La réconciliation franco-chinoise scellée par une rencontre à Londres des présidents Nicolas Sarkozy et Hu Jintao a été accueillie avec prudence en Chine, où les commentateurs relèvent que le communiqué conjoint publié in extremis avant le G20 ne lève pas toutes les ambiguïtés.

Près de quatre mois après l'entretien entre Sarkozy et le dalaï lama, qui avait provoqué la colère de Pékin, les deux pays ont réussi à trouver un terrain d'entente à l'issue de négociations ardues.

«On a l'impression que pour arriver à ce consensus, il a fallu parcourir un long chemin, il y a sûrement eu des discussions pénibles», juge Xing Hua, chercheur à l'Institut chinois des relations internationales à Pékin.

A propos du Tibet, ce communiqué souligne que «dans le respect du principe de non-ingérence, la France récuse tout soutien à l'indépendance du Tibet sous quelque forme que ce soit».

«Si ces principes sont mis en pratique, la Chine et la France pourront retrouver des relations qui étaient traditionnellement bonnes» depuis l'établissement des relations diplomatiques il y a 45 ans, dit Xing Hua.

Chaque mot du communiqué conjoint -- qui souligne aussi l'attachement des deux capitales au «partenariat stratégique global» --, a sûrement été soigneusement pesé. Car si la France y manifeste son refus de soutenir l'indépendance du Tibet, rien n'est dit sur le dalaï lama, chef spirituel des Tibétains, lequel plaide, depuis plusieurs années, pour une autonomie au sein de la Chine.

«On doit se contenter pour le moment de ce résultat, des principes ont été réaffirmés, c'est une bonne nouvelle, on ne doit pas être excessivement exigeant», affirme Xing Hua.

Cependant, pour Ding Yifan, chercheur dans un centre de recherches dépendant du Conseil d'Etat (gouvernement), «la Chine doit rester extrêmement vigilante» sur la question tibétaine.

«Le dalaï lama se livre à ses activités en Occident depuis de nombreuses années. Il a une influence qui n'est pas négligeable et les pays occidentaux, notamment la France, ont des divergences compliquées depuis longtemps avec la Chine sur la question tibétaine», relève-t-il.

Sur l'internet, les plus nationalistes affichent leur scepticisme.

«Pourquoi le communiqué n'évoque-t-il pas clairement la rencontre de Sarkozy et du dalaï lama?», se demande un internaute de Pékin sur le site sina.com, estimant que le président français doit en «payer le prix».

«Le fait que la France ne soutienne pas l'indépendance du Tibet et la sympathie envers le dalaï lama sont deux choses différentes», souligne un autre.

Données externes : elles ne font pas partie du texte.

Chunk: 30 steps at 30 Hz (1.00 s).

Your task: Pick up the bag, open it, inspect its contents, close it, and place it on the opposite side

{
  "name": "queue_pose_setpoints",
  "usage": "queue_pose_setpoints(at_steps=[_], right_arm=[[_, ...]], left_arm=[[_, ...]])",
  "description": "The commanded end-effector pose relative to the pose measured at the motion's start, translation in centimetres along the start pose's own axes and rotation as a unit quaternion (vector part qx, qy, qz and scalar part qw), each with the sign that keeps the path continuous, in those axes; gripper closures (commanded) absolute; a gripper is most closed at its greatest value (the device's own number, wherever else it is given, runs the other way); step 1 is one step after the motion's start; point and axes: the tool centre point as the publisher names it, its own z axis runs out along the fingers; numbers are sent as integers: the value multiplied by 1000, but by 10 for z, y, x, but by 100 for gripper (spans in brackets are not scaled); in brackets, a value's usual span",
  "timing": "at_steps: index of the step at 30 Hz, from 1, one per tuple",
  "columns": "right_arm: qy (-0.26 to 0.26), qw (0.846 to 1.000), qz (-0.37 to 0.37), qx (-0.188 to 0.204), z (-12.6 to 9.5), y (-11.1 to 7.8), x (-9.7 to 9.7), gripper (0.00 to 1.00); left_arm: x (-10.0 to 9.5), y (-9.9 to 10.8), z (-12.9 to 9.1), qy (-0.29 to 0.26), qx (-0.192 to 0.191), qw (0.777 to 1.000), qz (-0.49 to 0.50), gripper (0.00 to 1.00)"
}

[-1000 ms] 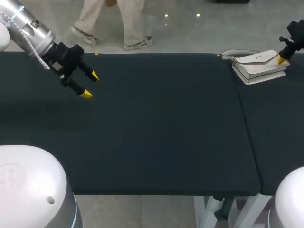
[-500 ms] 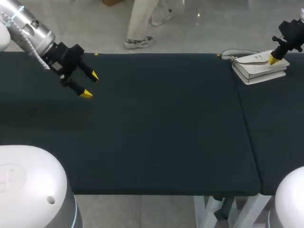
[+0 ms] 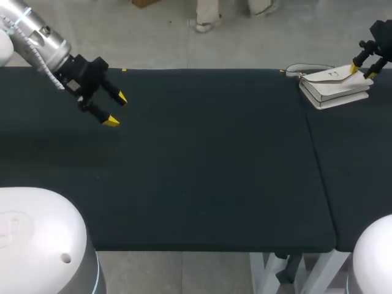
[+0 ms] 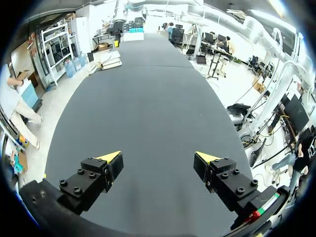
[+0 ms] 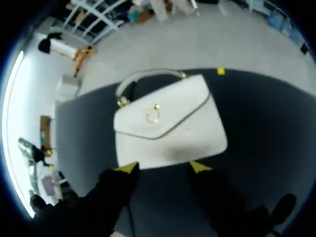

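Observation:
A white handbag (image 3: 334, 86) lies flat at the table's far right, its flap shut with a gold ring clasp (image 5: 152, 116) and its handle (image 5: 147, 76) on the far side. My right gripper (image 3: 362, 71) hovers just over the bag's right end, open. In the right wrist view the right gripper (image 5: 163, 168) has its yellow tips above the bag's (image 5: 168, 123) near edge, with nothing between them. My left gripper (image 3: 117, 109) hangs open over the far left of the table, holding nothing. From the left gripper (image 4: 159, 158), the bag (image 4: 111, 63) shows small at the table's far end.
The black table (image 3: 202, 171) is made of two tops with a seam (image 3: 315, 153) running front to back just left of the bag. Two white robot bases (image 3: 43, 245) stand at the near corners.
The right gripper, shut with its tip on the bag's flap a second ago, has lifted slightly and opened. The bag and the left arm have not moved.

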Motion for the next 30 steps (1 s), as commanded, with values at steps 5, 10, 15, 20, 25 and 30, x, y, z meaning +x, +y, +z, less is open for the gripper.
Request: queue_pose_setpoints(at_steps=[5,10,15,20,25,30], right_arm=[[-26,999,35,-30,-21,22,-49,0],[-39,998,43,-30,-20,34,-64,0],[-44,997,50,-24,-16,41,-74,0],[-41,998,53,-10,-9,44,-81,0],[-35,998,49,2,-4,46,-82,0],[-34,999,41,14,0,48,-81,0]], left_arm=[[-1,1,1,0,1,1000,1,0],[-1,1,1,0,1,1000,1,0],[-1,1,1,0,1,1000,1,0],[-1,1,1,0,1,1000,1,0],[-1,1,1,0,1,1000,1,0],[-1,1,1,0,1,1000,1,0]])
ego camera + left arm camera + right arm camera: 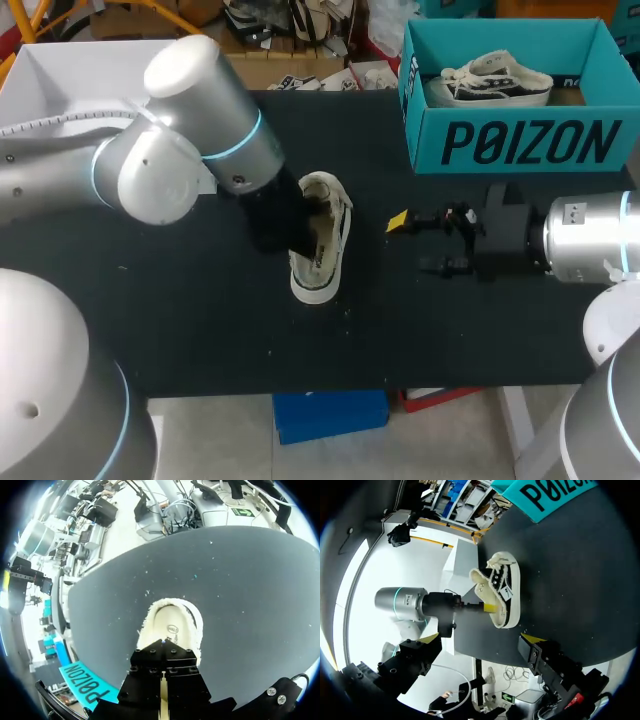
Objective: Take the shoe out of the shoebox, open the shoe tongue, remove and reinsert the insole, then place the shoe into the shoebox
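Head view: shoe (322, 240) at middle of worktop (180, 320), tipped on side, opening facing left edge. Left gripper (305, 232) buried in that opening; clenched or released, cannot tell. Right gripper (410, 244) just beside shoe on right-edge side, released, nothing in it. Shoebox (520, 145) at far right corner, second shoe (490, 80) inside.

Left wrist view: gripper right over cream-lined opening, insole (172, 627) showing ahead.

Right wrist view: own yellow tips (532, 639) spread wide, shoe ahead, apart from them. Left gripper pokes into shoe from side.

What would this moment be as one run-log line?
left arm: at shoe opening | right fingers: open, empty | shoe: on table | shoebox: second shoe inside
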You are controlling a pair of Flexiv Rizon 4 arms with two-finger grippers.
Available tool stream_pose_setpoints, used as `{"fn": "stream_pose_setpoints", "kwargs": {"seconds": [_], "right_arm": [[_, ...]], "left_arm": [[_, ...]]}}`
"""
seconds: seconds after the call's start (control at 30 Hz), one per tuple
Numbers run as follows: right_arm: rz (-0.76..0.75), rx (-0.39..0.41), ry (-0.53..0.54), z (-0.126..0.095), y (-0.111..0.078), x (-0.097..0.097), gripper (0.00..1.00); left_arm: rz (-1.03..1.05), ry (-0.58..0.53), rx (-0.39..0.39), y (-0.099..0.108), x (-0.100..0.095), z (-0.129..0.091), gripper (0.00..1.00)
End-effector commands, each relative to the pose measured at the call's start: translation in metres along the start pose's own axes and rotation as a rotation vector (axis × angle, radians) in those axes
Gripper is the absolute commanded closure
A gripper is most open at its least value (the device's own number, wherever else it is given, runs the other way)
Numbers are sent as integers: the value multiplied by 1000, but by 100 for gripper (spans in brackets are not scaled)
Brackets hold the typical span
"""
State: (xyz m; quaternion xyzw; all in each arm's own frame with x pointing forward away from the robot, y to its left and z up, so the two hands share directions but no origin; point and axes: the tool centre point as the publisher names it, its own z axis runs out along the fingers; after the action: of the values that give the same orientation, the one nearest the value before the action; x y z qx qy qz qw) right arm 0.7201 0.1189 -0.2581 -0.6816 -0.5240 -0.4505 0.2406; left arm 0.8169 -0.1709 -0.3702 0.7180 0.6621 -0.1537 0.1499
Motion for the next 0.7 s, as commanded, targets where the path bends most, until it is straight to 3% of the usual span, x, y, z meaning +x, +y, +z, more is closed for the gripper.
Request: {"fn": "stream_pose_setpoints", "kwargs": {"seconds": [0.03, 0.27, 0.7], "right_arm": [[0, 1, 0, -1, 0, 0, 0], [0, 1, 0, -1, 0, 0, 0], [0, 1, 0, -1, 0, 0, 0]], "left_arm": [[-1, -11, -26, -10, 9, -32, 100], [-55, -56, -40, -10, 22, -59, 100], [-242, -273, 4, 2, 39, -86, 100]]}}
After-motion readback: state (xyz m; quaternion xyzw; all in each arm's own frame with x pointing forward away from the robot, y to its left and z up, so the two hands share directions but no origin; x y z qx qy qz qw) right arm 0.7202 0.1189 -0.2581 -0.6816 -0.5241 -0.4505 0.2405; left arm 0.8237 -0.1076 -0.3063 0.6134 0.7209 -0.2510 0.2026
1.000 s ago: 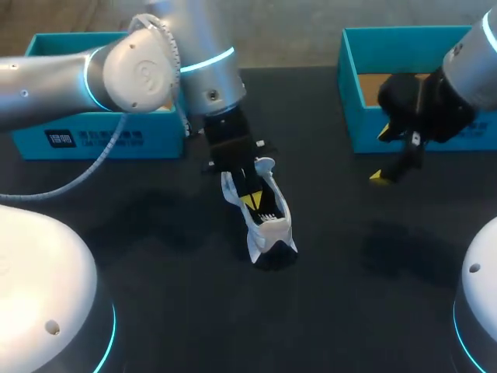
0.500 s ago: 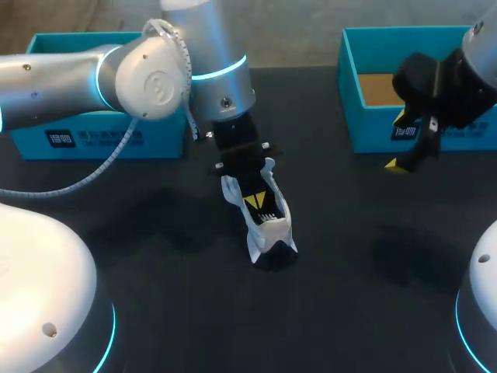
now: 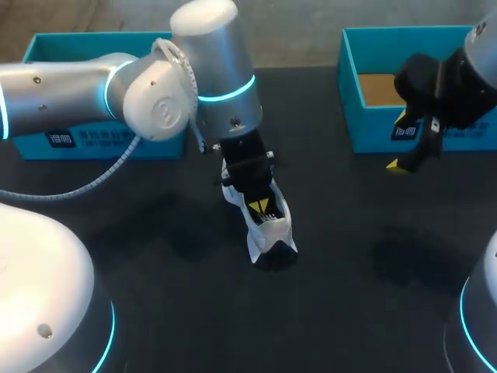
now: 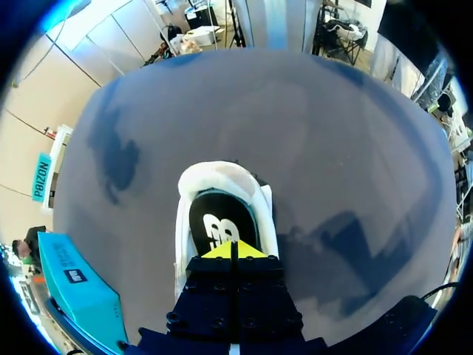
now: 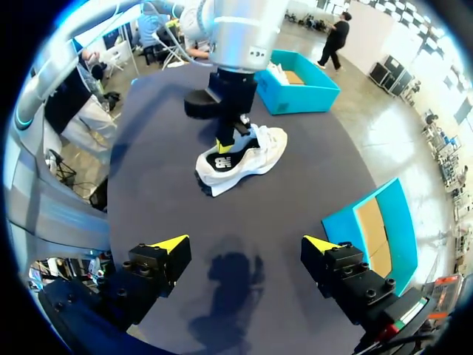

Pour le chercheur Xing Hua, les deux pays doivent surtout reprendre le fil des discussions au plus haut niveau pour «réellement et solidement trouver des bases fortes pour leurs futures relations».

En écho, sur son blog en chinois, l'ancien Premier ministre français Jean-Pierre Raffarin, qui s'était rendu en Chine début février, juge que «la ligne politique de notre relation est maintenant durablement fixée».

«Je serai en Chine la semaine prochaine avec le Comité France-Chine pour engager concrètement cette dynamique nouvelle», dit-il.

De son côté, le porte-parole du ministère des Affaires étrangères, Qin Gang, a appelé la France à honorer ses promesses.

«La France a pris un engagement solennel. La position de la France est explicite et claire», a-t-il expliqué aux journalistes, refusant de dire toutefois si Paris s'était engagé à ne plus accueillir le dalaï lama.